The customer can also get a tradeline by asking a family member, like a parent or a spouse, to add the customer’s name as an authorized user (AU) to one of their credit card accounts. A credit card account that is in good standing, together with the customer as AU, can help the customer improve credit.

Credit bureaus also offer ways for customers to add tradelines like Experian Boost. Experian Boost is a free tool that allows a customer to connect the bank accounts used for paying bills. Bills like phone, utility bills, and internet streaming bills like Netflix, Hulu, Disney+, and HBO, are used to create a positive payment history. Positive payment history can result in a boost in the customer’s FICO® score.

Another way of getting a tradeline is through rent reporting services. Rent reporting services allow a customer to use rent payments as a tradeline to the credit report. A credit report that reflects good rental payment information can help boost the credit score of the customer. The customer must choose a rent reporting service that reports to all the three major credit reporting agencies.

Buying or renting tradelines, also known as credit piggybacking, is another way to get a tradeline. This way allows a customer to pay someone to add the customer as an AU. According to Nasdaq, there are several problems with buying tradelines:

  • The customer credit scores might not improve due to several reasons like:
    • Some credit card issuers do not report AU activity to credit bureaus.
    • The credit card company closes the account because of violations.
    • The primary account holder could handle the account poorly.
    • The new tradeline might not benefit the customer, unlike others.
    • The card account holder could remove the customer as AU.
    • Credit score creators could now detect it.
  • Buying tradelines can be expensive as payments for an AU range from $150 to $4000 based on the following:
    • The age of the account
    • The amount of credit limit
  • Credit piggybacking is a gray area for government agencies like the Federal Trade Commission (FTC), lenders, credit reporting agencies, and credit score creators.

Tradelines Timing

Tradelines last for seven years, according to the CFPB. CFPB states that consumer reporting agencies are required by law that after seven years, a customer’s account should be removed from most negative information. Negative information or any information that is older than seven years must be disputed by the customer to the consumer reporting agencies.
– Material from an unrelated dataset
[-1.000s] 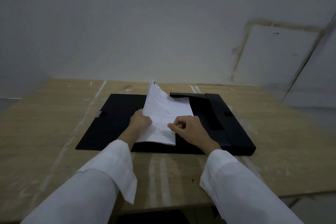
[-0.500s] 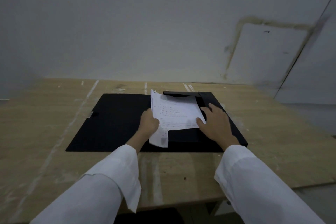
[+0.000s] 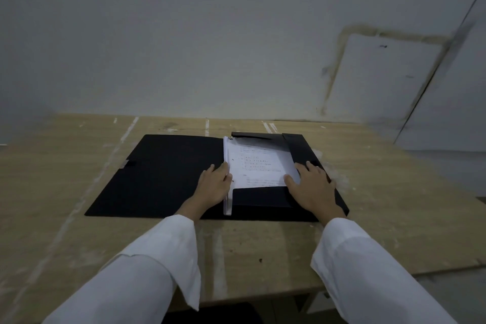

Consumer reporting agencies are not required to delete information regarding bankruptcies for ten years. Other information like civil suits, civil judgments, and records of arrests can stay beyond seven years or until the governing statute of limitations has expired, whichever is longer. Positive information on a customer’s account could remain on the credit report for up to 10 years.

Tradelines for fraudulent or incorrect reports can be disputed by the customer. The customer needs to provide valid proof to the credit reporting agencies. The credit reporting agencies review the dispute and will remove the tradelines after 30 days.